Del_dict/4 behaviour and dict iteration

Hey all,
I want to iterate over a possibly nested dict and apply some transformation on it’s atomic members, so I tried something along these lines:

transformed(D0, D) :-
    del_dict(Key, D0, Value0, D1),
    ( atomic(Value0) -> foo(Value0, Value)
    ; transformed(Value0, Value)
    ),
    transformed(D1, D2),
    put_dict(Key, D2, Value, D).

But, this approach doesn’t work as del_dict/4 throws an instantiation error:

Welcome to SWI-Prolog (threaded, 64 bits, version 8.3.26)
SWI-Prolog comes with ABSOLUTELY NO WARRANTY. This is free software.
Please run ?- license. for legal details.

For online help and background, visit https://www.swi-prolog.org
For built-in help, use ?- help(Topic). or ?- apropos(Word).

?- D0 = dict{a:b}, del_dict(A, D0, B, D).
ERROR: Arguments are not sufficiently instantiated
ERROR: In:
ERROR:   [11] del_dict(_26520,dict{a:b},_26524,_26526)
ERROR:   [10] '<meta-call>'(user:user: ...) <foreign>
ERROR:    [9] toplevel_call(user:user: ...) at /opt/local/lib/swipl/boot/toplevel.pl:1115
?-

Is this the behavior of del_dict/4 intended?
Compare to get_dict/3, which doesn’t throw and instead unifies A with some key:

?- D = dict{a:b}, get_dict(A, D, B).
D = dict{a:b},
A = a,
B = b.

What would be the recommended way to perform such a dict transformation?

Thanks.

There is no need to delete first, is there?
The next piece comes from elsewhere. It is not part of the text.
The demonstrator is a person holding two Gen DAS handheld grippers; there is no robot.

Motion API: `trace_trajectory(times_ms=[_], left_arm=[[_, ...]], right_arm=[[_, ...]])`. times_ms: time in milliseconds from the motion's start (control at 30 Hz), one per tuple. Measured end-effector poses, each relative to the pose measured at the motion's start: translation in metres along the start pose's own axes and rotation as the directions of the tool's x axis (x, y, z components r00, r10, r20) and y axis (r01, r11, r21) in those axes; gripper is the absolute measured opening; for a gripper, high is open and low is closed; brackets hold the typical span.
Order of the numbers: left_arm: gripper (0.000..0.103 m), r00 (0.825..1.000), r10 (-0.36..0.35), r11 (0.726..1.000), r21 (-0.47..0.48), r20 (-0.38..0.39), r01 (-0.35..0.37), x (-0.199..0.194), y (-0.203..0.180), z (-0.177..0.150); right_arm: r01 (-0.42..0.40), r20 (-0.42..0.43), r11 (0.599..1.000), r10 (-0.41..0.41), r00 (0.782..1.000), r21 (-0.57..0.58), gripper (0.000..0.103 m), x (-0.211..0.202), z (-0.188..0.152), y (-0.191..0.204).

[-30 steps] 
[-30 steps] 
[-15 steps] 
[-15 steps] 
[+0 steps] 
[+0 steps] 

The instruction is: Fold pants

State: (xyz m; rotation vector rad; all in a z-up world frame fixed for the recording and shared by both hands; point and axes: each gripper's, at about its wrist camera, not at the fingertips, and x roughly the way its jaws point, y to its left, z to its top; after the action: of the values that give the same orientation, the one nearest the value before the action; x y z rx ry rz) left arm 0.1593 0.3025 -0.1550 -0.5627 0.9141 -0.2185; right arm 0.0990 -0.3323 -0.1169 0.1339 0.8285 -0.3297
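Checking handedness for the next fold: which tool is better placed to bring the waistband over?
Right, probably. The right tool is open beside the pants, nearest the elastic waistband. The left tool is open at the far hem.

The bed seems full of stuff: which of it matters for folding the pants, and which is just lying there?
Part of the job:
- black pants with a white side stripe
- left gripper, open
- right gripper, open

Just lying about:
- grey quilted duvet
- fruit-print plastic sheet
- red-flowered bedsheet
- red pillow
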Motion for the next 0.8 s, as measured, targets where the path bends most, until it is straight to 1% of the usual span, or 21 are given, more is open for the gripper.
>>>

So you can use get_dict/3 and put_dict/3 together. This suggests however that you want to use some failure driven loop. That is not going to work. Dicts are subject to the normal Prolog backtracking. You can use nb_set_dict/3 for non-backtrackble destructive assignment. Not sure I’d recommend that :slight_smile:

Quite often dict transformation use dict_pairs/3 and than manipulate the pair list to call dict_pairs/3 again and create a new dict.

Thank you for the quick response.

I’ve neglected in the above snippet the termination condition, should’ve been:

transformed(Tag{}, Tag{}).
transformed(D0, D) :-
    ...

So my thinking was that deletion is needed in order to get to the termination condition, otherwise I get an infinite loop:

transformed(Tag{}, Tag{}).
transformed(D0, D) :-
    get_dict(Key, D0, Value0),
    ( atomic(Value0) -> foo(Value0, Value)
    ; transformed(Value0, Value)
    ),
    transformed(D0, D2),
    put_dict(Key, D2, Value, D).

?- transformed(_{a:b, c:_{d:e}}, T).
ERROR: Stack limit (1.0Gb) exceeded
ERROR:   Stack sizes: local: 0.7Gb, global: 0.2Gb, trail: 39.3Mb
ERROR:   Stack depth: 2,572,409, last-call: 0%, Choice points: 2,572,402
ERROR:   Probable infinite recursion (cycle):
ERROR:     [2,572,408] transformed(<compound C'dict'/5>, _66885952)
ERROR:     [2,572,407] transformed(<compound C'dict'/5>, _66885978)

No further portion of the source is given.